Concord ' On April 6, 2026, the Concord Human Rights Council and the Concord Select Board hosted a Holocaust Remembrance program at the Town House in which Select Board Chair Mark Howell read an official proclamation and keynote speaker Leora Tech urged the community to center survivors' stories in public memory.
"I'm Court Booth. I'm a co-president of the Human Rights Council," the Council co-president said in opening remarks, noting the event was being recorded and live-streamed and asking the audience to join in remembering a recently deceased volunteer, Shelley Brown.
Mark Howell, chair of the Concord Select Board, read the board's proclamation designating a memorial service for April 12, 2026 and naming April 12'19, 2026 as days of remembrance for Holocaust victims. The proclamation recited the history of the Holocaust and called on the town to rededicate itself to opposing hatred and discrimination.
In the keynote, Leora Tech framed remembrance as a practice that must keep victims and survivors at the center. "I want to remember the people ' to think about people's stories and remember the victims of the Holocaust and the survivors who went through the most horrible experiences," she said, and described a lamp in her mother's hometown of Lublin, Poland, that burns in memory of the city's Jewish population.
Tech told the audience that before World War II some 43,000 Jews lived in Lublin and that the Brama Grodzka NN Theatre Centre (transcript variants appear as "Brahma Gratzka/Brahma Groska" in the event record) preserves that memory through public rituals, street markers and an exhibition that holds an empty placeholder for each prewar resident. She also cited national figures in her talk, saying "3.3 million Jews lived in Poland before World War II" and that "90% of those people were murdered during World War II," attributing those historical totals to her summary of the country's wartime losses.
Tech interwove personal family history with larger preservation projects. She described how her mother and other relatives obtained false identities and survived by sheltering with non-Jewish families, later writing a memoir, Dry Tears, and pursuing scholarship about rescue and memory. Tech also described her Nishoma online video library and her Bridge to Poland program, which document Polish individuals and groups who have worked to name victims, maintain cemeteries and renew local public remembrance.

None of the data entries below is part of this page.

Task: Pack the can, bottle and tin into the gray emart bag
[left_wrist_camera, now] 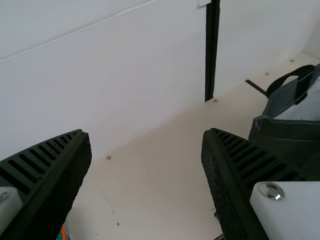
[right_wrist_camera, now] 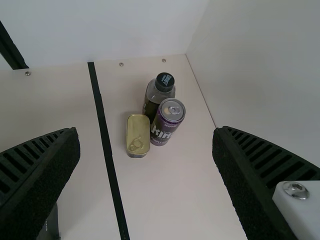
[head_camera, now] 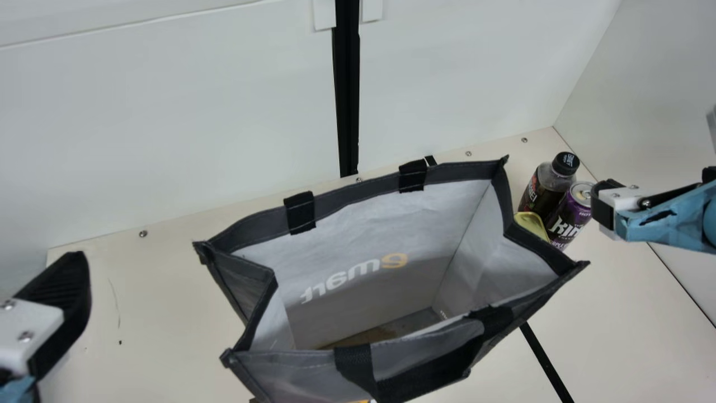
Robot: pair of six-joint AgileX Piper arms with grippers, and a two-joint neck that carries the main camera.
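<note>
Fingers (left_wrist_camera: 65, 180) stand spread and empty on both the left gripper (left_wrist_camera: 146, 131) and right gripper (right_wrist_camera: 146, 129). Packing looks unstarted for all three: the can (right_wrist_camera: 167, 122), bottle (right_wrist_camera: 151, 97) and tin (right_wrist_camera: 137, 131) stand together outside the open bag (head_camera: 391, 224), near the bench's (head_camera: 626, 313) far right corner. The main view looks into the bag, whose side partly hides the tin; the right wrist view reveals the tin's whole top.
</note>
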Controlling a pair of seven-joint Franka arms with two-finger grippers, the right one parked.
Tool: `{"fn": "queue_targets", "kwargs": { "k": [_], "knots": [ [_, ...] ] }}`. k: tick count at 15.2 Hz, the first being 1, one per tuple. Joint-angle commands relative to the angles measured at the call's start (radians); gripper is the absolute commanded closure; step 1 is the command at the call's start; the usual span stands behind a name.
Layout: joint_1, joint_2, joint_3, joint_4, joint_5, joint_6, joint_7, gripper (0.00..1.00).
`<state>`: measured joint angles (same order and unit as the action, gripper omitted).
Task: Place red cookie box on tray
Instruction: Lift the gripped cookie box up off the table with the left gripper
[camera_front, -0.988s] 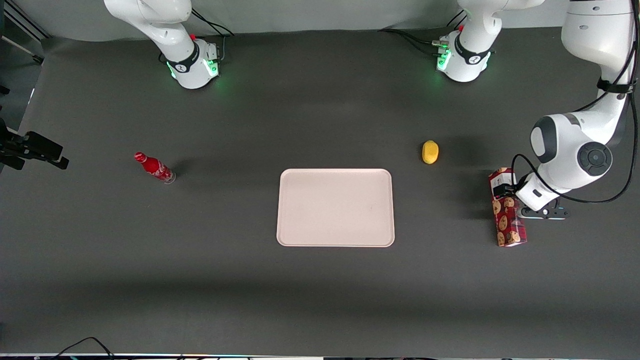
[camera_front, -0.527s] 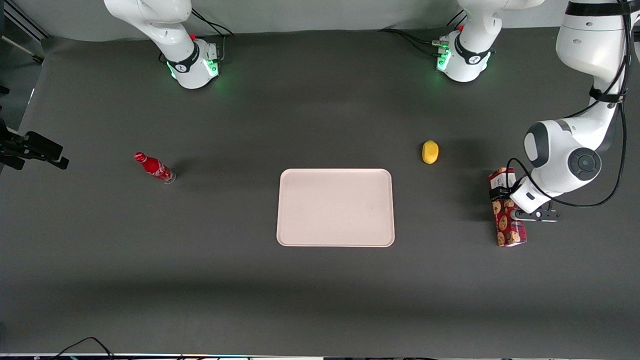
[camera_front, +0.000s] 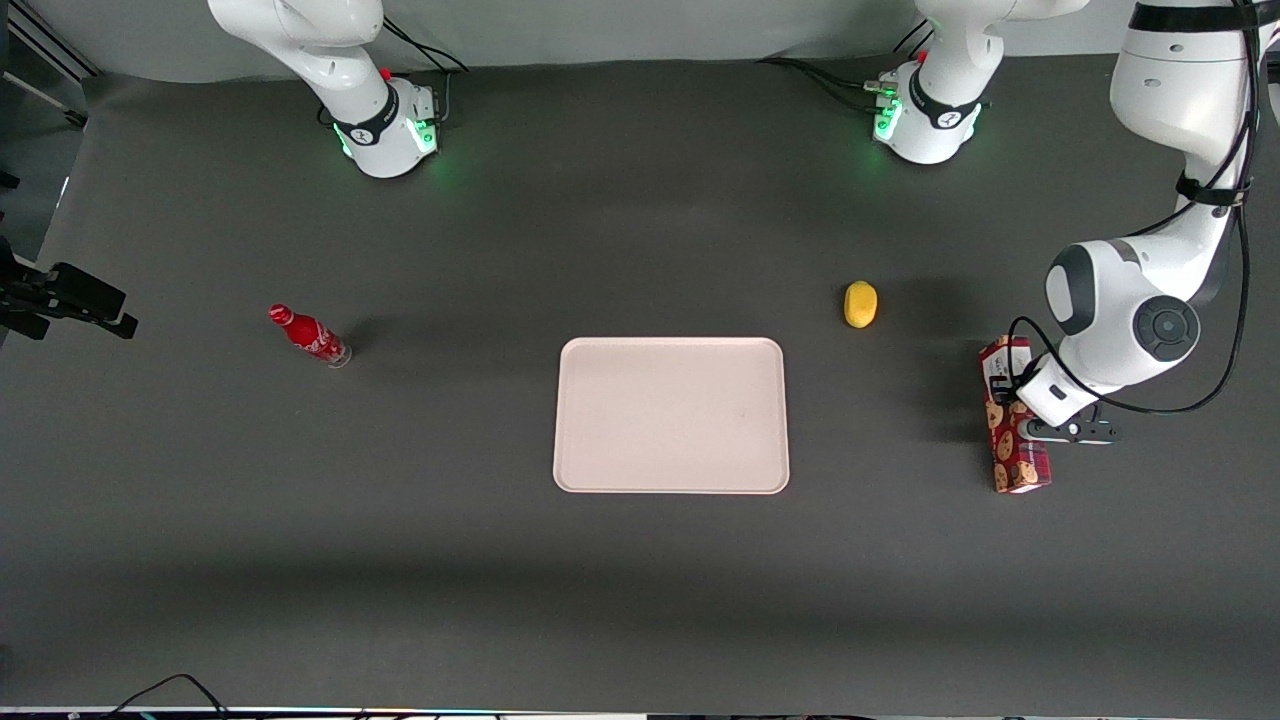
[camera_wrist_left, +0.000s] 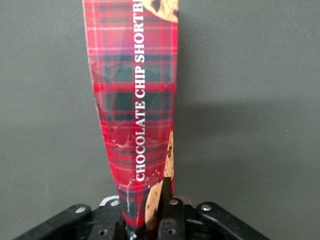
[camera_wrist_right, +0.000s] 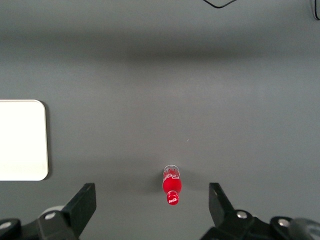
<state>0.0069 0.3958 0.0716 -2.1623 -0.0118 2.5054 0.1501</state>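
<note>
While the gripper (camera_wrist_left: 148, 220) is sitting low over the red cookie box (camera_front: 1017, 415), its jaws are pinching the carton's narrow width between them, with the tartan side running away from the fingertips toward the far end of the box. In the front view the box is lying flat on the dark table (camera_front: 640, 580) at the working arm's end, the jaws closing on it near the end farther from the front camera, so most of its length is hanging out past the grip. The tray (camera_front: 671, 415) is lying well apart from the jaws, toward the parked arm's end, and a yellow object (camera_front: 860, 304) is sitting near the box, between the jaws and the tray but off the straight path.

Because the hold looks off-centre, the long free end is likely to sag or swing; lifting slowly and straight up, keeping the pinch firm, and clearing the low rim before carrying across should be helping the box arrive level over the tray.
</note>
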Motion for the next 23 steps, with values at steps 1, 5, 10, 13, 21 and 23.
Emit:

The keynote included profiles of Polish organizers Tech met during her trips: Darush Popula, who Tech said leads cemetery restoration and victim‑naming efforts, and Enga (transcript: "Enga/Enginga") Marchinska, who Tech described as cleaning mass graves and working to secure respectful reburials. Tech recounted one case in which remains were reinterred in a Jewish cemetery in Tarnów after organizers obtained permission from Poland's chief rabbi.
After the prepared remarks Tech fielded audience questions about the Nishoma archive and local remembrance practices. Organizers thanked volunteers, highlighted bystander training the Council is piloting, and invited interested residents to get involved.
Why it matters: The program combined an official municipal proclamation with first‑person testimony and examples of international memory work, signaling local leaders' willingness to make remembrance part of Concord's public life and civic education. Tech's talk emphasized naming victims and supporting projects that place Jewish history in present public space.
The meeting closed with a brief musical performance and expressions of gratitude to the organizers and Minute Man Media for livestream support. The Town House program concluded with an invitation to attend the Select Board's memorial service on April 12, 2026 and to participate in upcoming bystander training opportunities.